Dans la case où elles se retrouvent Faydé et ses amies repassent les contraintes du travail mais aussi les tares de celles et ceux qui ne les voient pas, mais les exploitent. Elles papotent sur les infidélités ici, les conflits là. Elles prennent du bon temps aussi à leurs heures perdues. Il y a un côté Devious Maids, la série tv  de Mark Cherry mettant en scène des femmes de ménage hispaniques au service de riches familles californiennes. Mais Maroua a ses spécificités. On découvre la ville, ses points d’attraction où les filles peuvent avoir un rencard ou simplement prendre un verre.
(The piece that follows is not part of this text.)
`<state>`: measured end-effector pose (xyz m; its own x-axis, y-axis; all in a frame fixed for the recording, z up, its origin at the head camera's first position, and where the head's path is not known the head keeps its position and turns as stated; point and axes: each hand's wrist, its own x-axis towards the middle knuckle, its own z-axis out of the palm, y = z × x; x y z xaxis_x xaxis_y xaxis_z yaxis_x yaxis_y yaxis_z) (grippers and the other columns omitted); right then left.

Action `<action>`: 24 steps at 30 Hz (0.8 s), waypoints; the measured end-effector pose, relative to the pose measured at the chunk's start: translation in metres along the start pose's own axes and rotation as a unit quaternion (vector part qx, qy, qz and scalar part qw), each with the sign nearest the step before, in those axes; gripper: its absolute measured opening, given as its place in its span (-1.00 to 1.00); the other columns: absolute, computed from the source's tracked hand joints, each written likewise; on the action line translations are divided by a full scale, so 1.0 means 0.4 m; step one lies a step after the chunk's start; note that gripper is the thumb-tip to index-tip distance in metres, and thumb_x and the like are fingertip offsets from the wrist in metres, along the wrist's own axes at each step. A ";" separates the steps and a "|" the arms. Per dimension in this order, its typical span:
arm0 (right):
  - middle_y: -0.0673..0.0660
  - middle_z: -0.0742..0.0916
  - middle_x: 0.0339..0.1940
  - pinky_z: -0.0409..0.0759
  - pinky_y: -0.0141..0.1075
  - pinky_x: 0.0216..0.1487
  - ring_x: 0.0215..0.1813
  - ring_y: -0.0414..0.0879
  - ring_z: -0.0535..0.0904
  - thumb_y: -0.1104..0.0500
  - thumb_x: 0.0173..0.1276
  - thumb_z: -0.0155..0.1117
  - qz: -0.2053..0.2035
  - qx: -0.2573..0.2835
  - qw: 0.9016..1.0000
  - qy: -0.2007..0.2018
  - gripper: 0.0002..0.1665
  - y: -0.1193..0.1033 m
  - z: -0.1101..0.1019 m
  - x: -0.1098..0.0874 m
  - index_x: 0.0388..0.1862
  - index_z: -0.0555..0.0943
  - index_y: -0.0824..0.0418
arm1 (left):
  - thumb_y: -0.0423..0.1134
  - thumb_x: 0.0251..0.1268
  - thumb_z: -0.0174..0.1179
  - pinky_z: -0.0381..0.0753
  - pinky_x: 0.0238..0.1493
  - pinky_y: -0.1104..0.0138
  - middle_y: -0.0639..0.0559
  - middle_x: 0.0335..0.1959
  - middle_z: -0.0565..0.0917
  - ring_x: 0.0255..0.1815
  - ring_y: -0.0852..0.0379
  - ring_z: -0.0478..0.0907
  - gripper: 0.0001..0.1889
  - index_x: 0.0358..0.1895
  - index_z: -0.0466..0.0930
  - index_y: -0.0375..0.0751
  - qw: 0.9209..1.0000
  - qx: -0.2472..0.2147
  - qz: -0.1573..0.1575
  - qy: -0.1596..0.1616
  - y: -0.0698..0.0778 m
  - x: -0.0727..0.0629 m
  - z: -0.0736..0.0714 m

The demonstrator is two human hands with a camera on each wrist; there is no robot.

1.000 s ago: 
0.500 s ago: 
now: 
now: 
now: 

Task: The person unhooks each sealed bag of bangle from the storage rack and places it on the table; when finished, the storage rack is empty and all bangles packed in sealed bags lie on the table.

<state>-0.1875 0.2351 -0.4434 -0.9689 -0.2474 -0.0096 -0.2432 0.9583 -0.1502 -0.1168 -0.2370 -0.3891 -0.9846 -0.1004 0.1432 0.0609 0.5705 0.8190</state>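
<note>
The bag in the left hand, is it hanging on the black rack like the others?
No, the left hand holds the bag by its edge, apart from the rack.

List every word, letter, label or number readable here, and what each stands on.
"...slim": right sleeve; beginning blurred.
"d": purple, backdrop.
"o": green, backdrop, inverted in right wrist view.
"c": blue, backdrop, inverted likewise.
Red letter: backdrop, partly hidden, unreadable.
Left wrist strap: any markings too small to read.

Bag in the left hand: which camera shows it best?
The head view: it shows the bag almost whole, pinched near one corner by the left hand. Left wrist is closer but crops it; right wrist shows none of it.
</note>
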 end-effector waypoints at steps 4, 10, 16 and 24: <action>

C’est d’autant plus étonnant que les femmes des concessions ne sortent pas. Les servantes héritent donc du mépris de leurs maîtresses musulmanes. Les alliances familiales peules interdisent toute union avec les jeunes filles de leur condition. Même si les hommes n’hésitent pas à abuser de ces derniers de manière brutale, par le viol, de manière plus douce par une relation d’amour sans issue. C’est la relation dans laquelle se retrouve embarquée, Faydé.

Mon avis

Comme je l’ai dit, de manière très astucieuse, Djaïli Amal Amadou parle de la société de Maroua avec un regard très critique sur sa propre communauté. La condition des femmes, qu’elles fussent kaddo animiste ou chrétienne, qu’elles fussent peules musulmanes, est le sujet que l’écrivaine aborde avec celle de l’instruction. Et le fait que tout est possible. Le roman échappe à tout manichéisme. Même si les hommes sont dans l’ensemble lâches et hypocrites. Je pense à Mariama Bâ dans la manière avec laquelle l’écrivaine sahélienne camerounaise traite son sujet avec finesse. On ne peut pas l’accuser d’écrire à charge contre un groupe. De plus, la montée de la tension liée à Boko Haram, suite à des attentats à Maroua montrent aux Camerounais comme au reste du monde le climat de terreur qui a régné (et continue de régner ?) dans le nord du pays. C’est aussi une histoire des mouvements migratoires internes (exode rural) où les citadins n’ont pas idée des conditions de vie dans la région. Vous comprenez que j’ai lu ce roman d’une traite, un texte  écrit de manière limpide, sans sophistication inutile mais avec beaucoup d’efficacité. Un roman plein d’espoir où Djaïli Amal Amadou regarde avec beaucoup de tendresse, d’empathie les petites gens de Maroua en posant indirectement la question de la hiérarchisation de cette société, quelque part au nord du Cameroun.
Gangoueus
(1) Le roman Munyal, les larmes de patience édité par Proximité au Cameroun a obtenu le 1er prix Orange du livre Africain. La maison d’édition Emmanuelle Collas a publié ce livre sous le titre Les impatientes, avec quelques adaptations et un travail d’édition complémentaire.